■ Brief ■
Return an exact copy of the lines from the one holding "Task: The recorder" to the end of the data, including both the starting and final lines. Leave the pictures out.

■ Exercise material ■
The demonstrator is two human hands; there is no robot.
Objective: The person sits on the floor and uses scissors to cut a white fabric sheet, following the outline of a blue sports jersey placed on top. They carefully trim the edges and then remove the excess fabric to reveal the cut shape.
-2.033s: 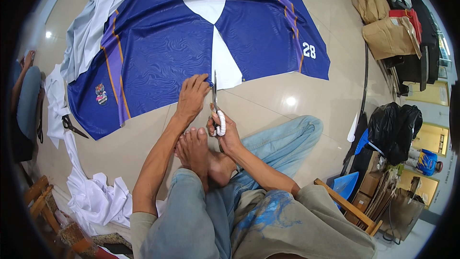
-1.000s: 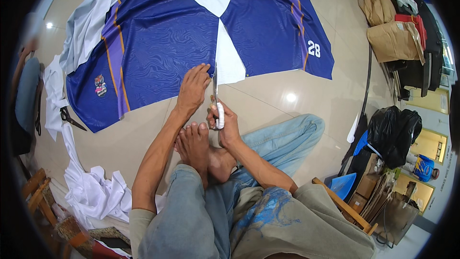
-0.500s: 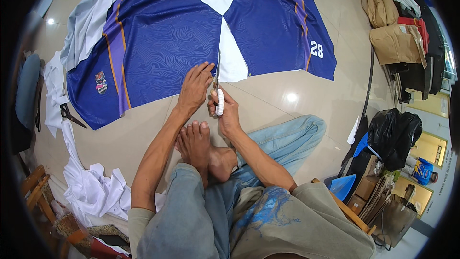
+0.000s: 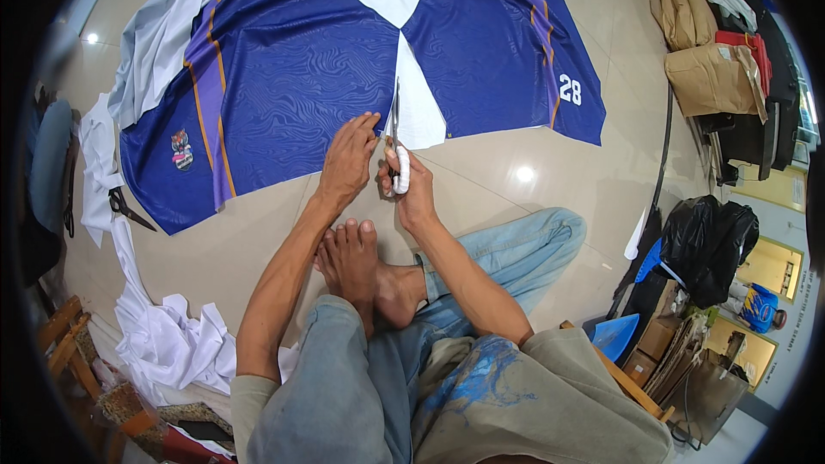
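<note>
A large printed fabric piece (image 4: 301,77), dark blue with purple and orange side stripes, lies spread on the tiled floor. White cloth (image 4: 418,116) shows in a wedge at its middle. My right hand (image 4: 414,189) grips scissors (image 4: 401,167) whose handle is wrapped in white. Their blades point away from me, along the blue edge beside the white wedge. My left hand (image 4: 348,155) lies flat with fingers stretched out, its fingertips on the blue fabric's near edge just left of the blades.
Black scissors (image 4: 129,209) lie on the floor at the left, near crumpled white fabric (image 4: 176,335). My bare foot (image 4: 351,262) is just below my hands. Along the right stand paper bags (image 4: 713,82), a black plastic bag (image 4: 709,245) and a blue dustpan (image 4: 614,335).
My right hand and the scissors have shifted slightly toward me and to the right. The left hand stays on the fabric, nearly unmoved.
</note>
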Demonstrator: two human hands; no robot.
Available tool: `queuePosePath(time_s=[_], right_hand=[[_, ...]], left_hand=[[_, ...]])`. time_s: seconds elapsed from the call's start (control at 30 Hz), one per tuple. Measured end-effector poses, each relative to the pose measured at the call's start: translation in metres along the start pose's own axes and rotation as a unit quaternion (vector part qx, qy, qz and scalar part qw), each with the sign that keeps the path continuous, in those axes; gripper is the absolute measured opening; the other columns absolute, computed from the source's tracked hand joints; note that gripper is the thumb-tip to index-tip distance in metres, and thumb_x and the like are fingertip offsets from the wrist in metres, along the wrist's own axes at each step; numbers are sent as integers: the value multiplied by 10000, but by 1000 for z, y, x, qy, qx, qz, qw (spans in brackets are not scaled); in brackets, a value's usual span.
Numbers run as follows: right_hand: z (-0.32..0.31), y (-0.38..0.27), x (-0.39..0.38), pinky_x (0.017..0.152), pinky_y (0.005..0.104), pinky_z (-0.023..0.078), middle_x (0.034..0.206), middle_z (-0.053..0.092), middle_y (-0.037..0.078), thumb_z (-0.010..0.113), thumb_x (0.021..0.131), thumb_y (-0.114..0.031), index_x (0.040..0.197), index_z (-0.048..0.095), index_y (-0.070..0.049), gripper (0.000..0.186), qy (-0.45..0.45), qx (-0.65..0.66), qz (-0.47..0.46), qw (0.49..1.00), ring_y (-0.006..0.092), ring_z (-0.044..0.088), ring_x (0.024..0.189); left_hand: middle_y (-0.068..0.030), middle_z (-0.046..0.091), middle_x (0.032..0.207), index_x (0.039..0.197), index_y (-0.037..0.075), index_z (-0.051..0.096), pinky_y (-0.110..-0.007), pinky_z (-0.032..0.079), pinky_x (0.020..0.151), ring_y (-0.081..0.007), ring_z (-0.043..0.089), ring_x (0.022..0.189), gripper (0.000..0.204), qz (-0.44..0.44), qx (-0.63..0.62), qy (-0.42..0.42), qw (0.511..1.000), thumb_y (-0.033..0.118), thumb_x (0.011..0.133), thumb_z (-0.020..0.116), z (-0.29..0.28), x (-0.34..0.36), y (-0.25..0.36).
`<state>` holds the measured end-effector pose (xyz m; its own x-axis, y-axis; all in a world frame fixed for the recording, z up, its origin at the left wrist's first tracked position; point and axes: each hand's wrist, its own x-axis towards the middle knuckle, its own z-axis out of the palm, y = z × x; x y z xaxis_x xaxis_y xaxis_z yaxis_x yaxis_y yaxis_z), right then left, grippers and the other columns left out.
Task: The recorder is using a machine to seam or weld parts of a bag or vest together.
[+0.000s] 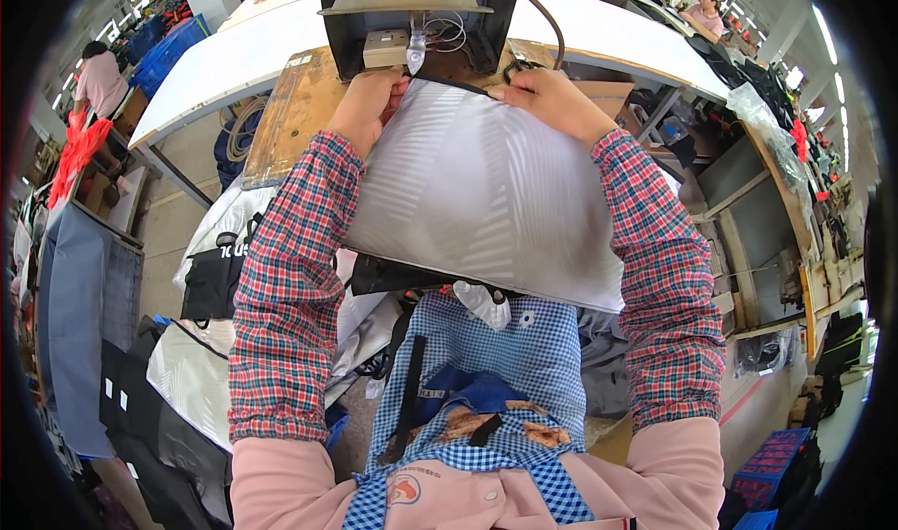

■ Response to this task ■
Task: The recorder is using a machine to seam or weld parts of a bag or vest together.
[+0.000s] 

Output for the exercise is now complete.